Temps de lecture : 1 min

Enfants: le bonheur ou le calvaire?

«Pour penser librement, il faut se débarrasser des préjugés avec lesquels on grandit», prônait Emmanuel Kant. Ceux dont la société de consommation nous imprègne tendent vers la promotion d’un bonheur universel. Être parent fait-il partie du package?

Depuis plusieurs années, les différentes études scientifiques ou sociologiques aux Etats-Unis étaient unanimes: être parent ne rend pas plus heureux, bien au contraire.

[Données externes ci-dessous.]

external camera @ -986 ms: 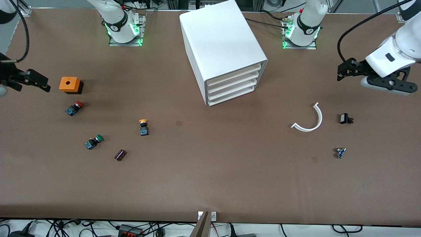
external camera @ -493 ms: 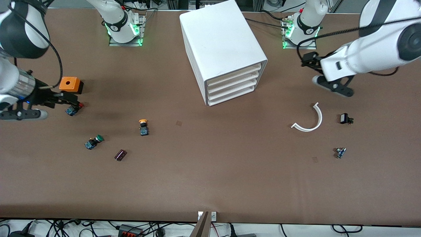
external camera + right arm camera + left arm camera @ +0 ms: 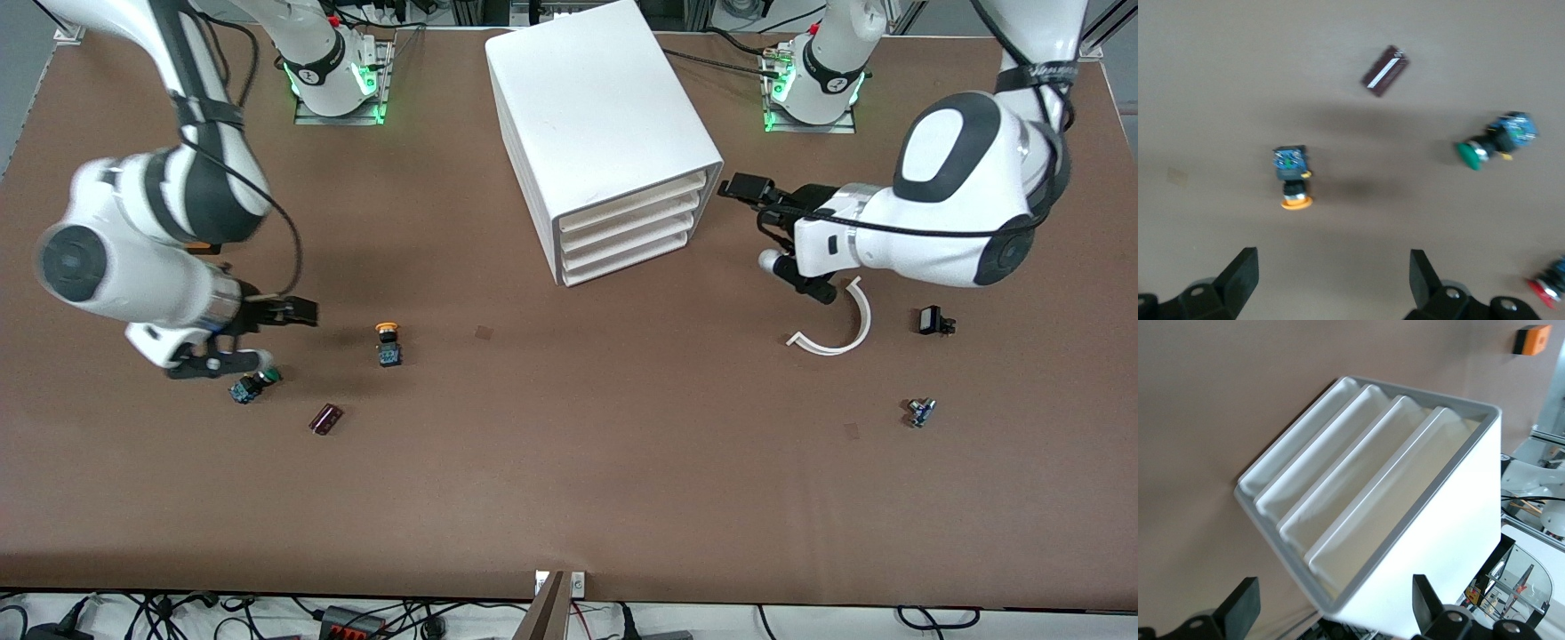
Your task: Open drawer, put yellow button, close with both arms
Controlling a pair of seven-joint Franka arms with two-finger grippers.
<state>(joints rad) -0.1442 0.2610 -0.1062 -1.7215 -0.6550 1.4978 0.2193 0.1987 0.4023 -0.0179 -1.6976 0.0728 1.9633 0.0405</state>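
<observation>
The white cabinet (image 3: 605, 124) stands at the table's middle with all four drawers shut; the top drawer (image 3: 636, 197) also shows in the left wrist view (image 3: 1381, 503). My left gripper (image 3: 751, 200) is open and empty, hovering in front of the drawer fronts toward the left arm's end; its fingers (image 3: 1239, 608) frame the cabinet's corner. The yellow button (image 3: 388, 342) lies on its side on the table. My right gripper (image 3: 300, 312) is open and empty above the table beside it. The right wrist view shows the button (image 3: 1293, 179) ahead of the open gripper (image 3: 1331, 275).
A green-capped button (image 3: 253, 384) and a dark maroon part (image 3: 325, 419) lie nearer the camera than the right gripper. A red-capped button (image 3: 1548, 287) shows in the right wrist view. A white curved piece (image 3: 840, 324), a black part (image 3: 932, 320) and a small blue part (image 3: 920, 412) lie under the left arm.
Both arms swung in from the table's ends. The right gripper came to beside the yellow button. The left gripper came to the cabinet's drawer fronts. No object moved.
</observation>
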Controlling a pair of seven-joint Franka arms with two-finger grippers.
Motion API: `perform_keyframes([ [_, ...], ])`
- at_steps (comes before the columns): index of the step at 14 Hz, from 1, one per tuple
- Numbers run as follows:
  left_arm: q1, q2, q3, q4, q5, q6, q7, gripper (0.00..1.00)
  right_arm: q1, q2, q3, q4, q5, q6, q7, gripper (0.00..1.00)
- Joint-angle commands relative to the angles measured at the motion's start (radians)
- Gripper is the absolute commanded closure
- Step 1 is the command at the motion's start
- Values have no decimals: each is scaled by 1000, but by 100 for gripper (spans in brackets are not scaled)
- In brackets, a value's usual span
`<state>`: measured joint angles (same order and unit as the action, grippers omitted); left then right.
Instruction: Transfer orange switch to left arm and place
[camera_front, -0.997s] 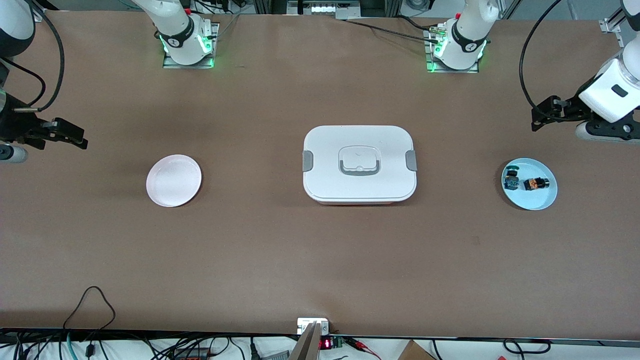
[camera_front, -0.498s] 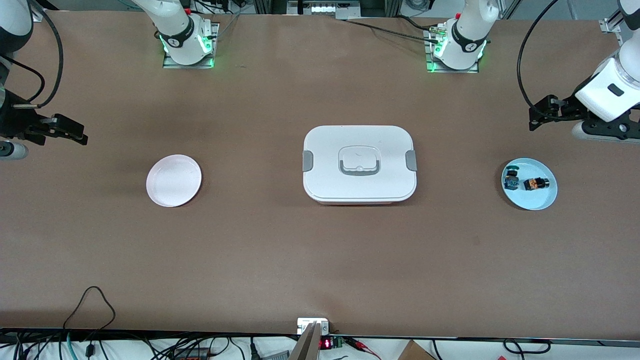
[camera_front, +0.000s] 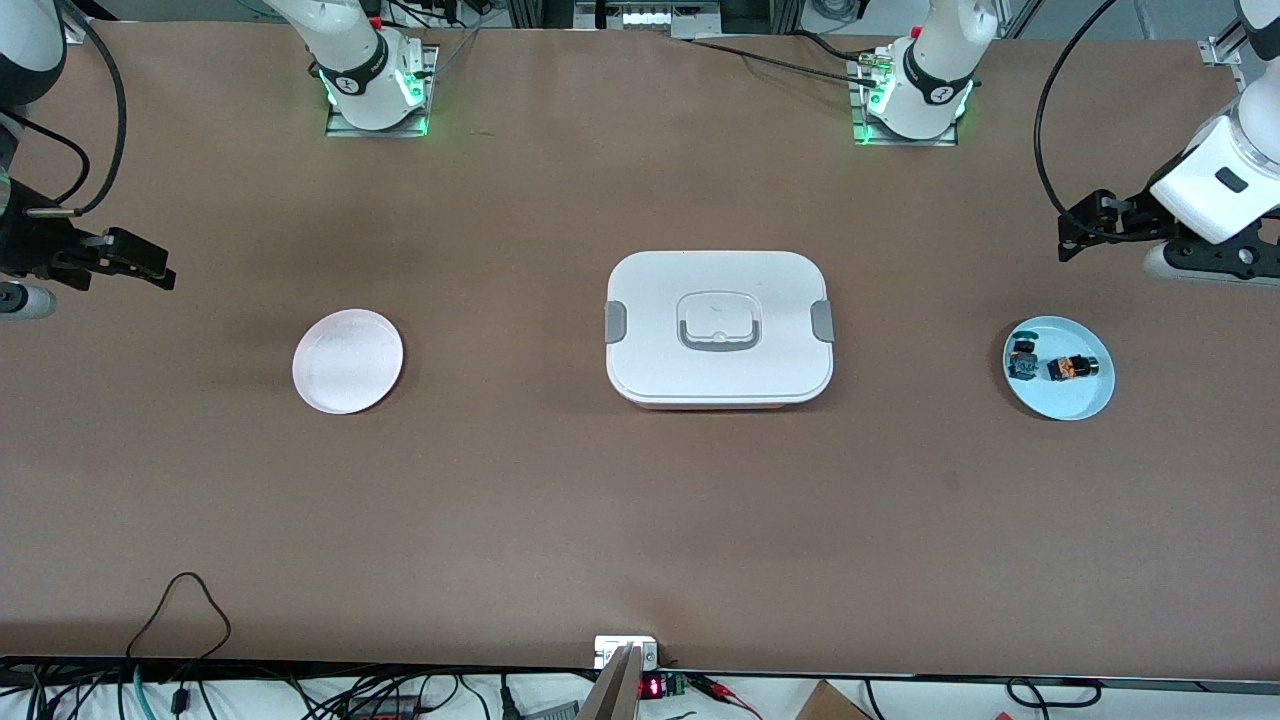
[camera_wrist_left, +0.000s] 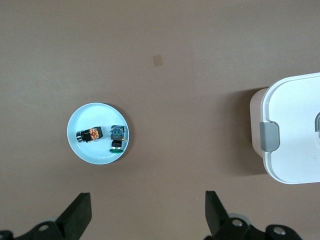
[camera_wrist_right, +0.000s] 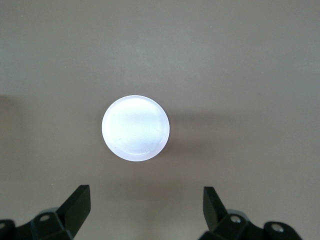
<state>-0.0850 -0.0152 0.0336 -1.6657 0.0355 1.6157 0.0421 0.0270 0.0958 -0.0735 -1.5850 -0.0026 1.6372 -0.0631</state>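
Observation:
The orange switch (camera_front: 1072, 368) lies on its side on a small light-blue plate (camera_front: 1060, 398) at the left arm's end of the table, beside a black switch with blue parts (camera_front: 1021, 358). The left wrist view shows the orange switch (camera_wrist_left: 89, 134) on that plate (camera_wrist_left: 95, 152). My left gripper (camera_front: 1085, 228) hangs open and empty over bare table beside the plate; its jaws (camera_wrist_left: 148, 196) stand wide. The white box (camera_front: 718, 325) stands mid-table, its end in the left wrist view (camera_wrist_left: 295, 130). My right gripper (camera_front: 140, 265) is open and empty (camera_wrist_right: 145, 189) over bare table.
An empty round white plate (camera_front: 347, 360) sits toward the right arm's end, and shows in the right wrist view (camera_wrist_right: 135, 127). A small patch marks the table (camera_front: 951, 482). Cables and a small device (camera_front: 626, 652) lie along the table's edge nearest the front camera.
Both grippers shifted slightly toward the top of the front view a second ago and have since held still. Nothing on the table moved.

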Motion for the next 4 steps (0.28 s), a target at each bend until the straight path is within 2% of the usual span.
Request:
perform_keyframes([
  [1,-5,3,0,18,17,-14,-7,0,-16,-24,12,-23,1,-2,6,0],
  [4,-4,3,0,18,17,-14,-7,0,-18,-22,9,-23,1,-3,5,0],
])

Au firmament des enquêtes destructrices de préjugés, celle réalisée il y a deux ans auprès de 909 mères actives au Texas. Celles-ci révélaient préférer, dans leur quotidien, regarder la télévision, faire du shopping ou bien encore cuisiner plutôt que de s’occuper de leur enfant. Pire encore, les mamans concernées déploraient une dégradation dans leur vie de couple…

Quelques mois plus tôt, le Journal of Happiness Studies pointait du doigt dans une autre étude, le faible degré de satisfaction des parents mis à l’étude, faisant même de la naissance d’un nouveau-né un facteur de dépression.

Devenir parent ne serait donc pas le passage obligé vers l’épanouissement?

Une récente étude universitaire de UC Riverside et Stanford, vient contredire le surprenant constat. Selon un groupe de psychologues des deux facultés, la venue d’un enfant aurait des effets psychologiques positifs.

Dans un communiqué de presse publié il y a peu, ils clament que les couples assumant la parentalité sont plus heureux que ceux qui en sont privés. Le titre du rapport est clair : nos chers bambins riment avec joie, pas avec tracas.

Mais soyons honnêtes, l’intérêt premier de cette nouvelle étude nord-américaine réside dans la dichotomie des résultats entre les deux sexes. Les pères seraient en effet beaucoup plus épanouis que leurs compagnes, finalement moins heureuses que les femmes sans enfant.

Pour ses auteurs, ce résultat a le mérite de mettre en avant les énormes différences dans les rôles presque naturellement dévolus à chacun une fois le bébé né: en l’occurrence allaitement, responsabilités accrues et tâches ménagères pour les femmes.

Pour les Américaines concernées, le baby blues touchant la gent féminine après l’accouchement dépasse les quelques jours… Finalement, le seul effet positif  commun au père et à la mère relevé dans toutes les études, c’est le sens que prend la vie une fois les premiers « areuh-areuh » prononcés par le bébé.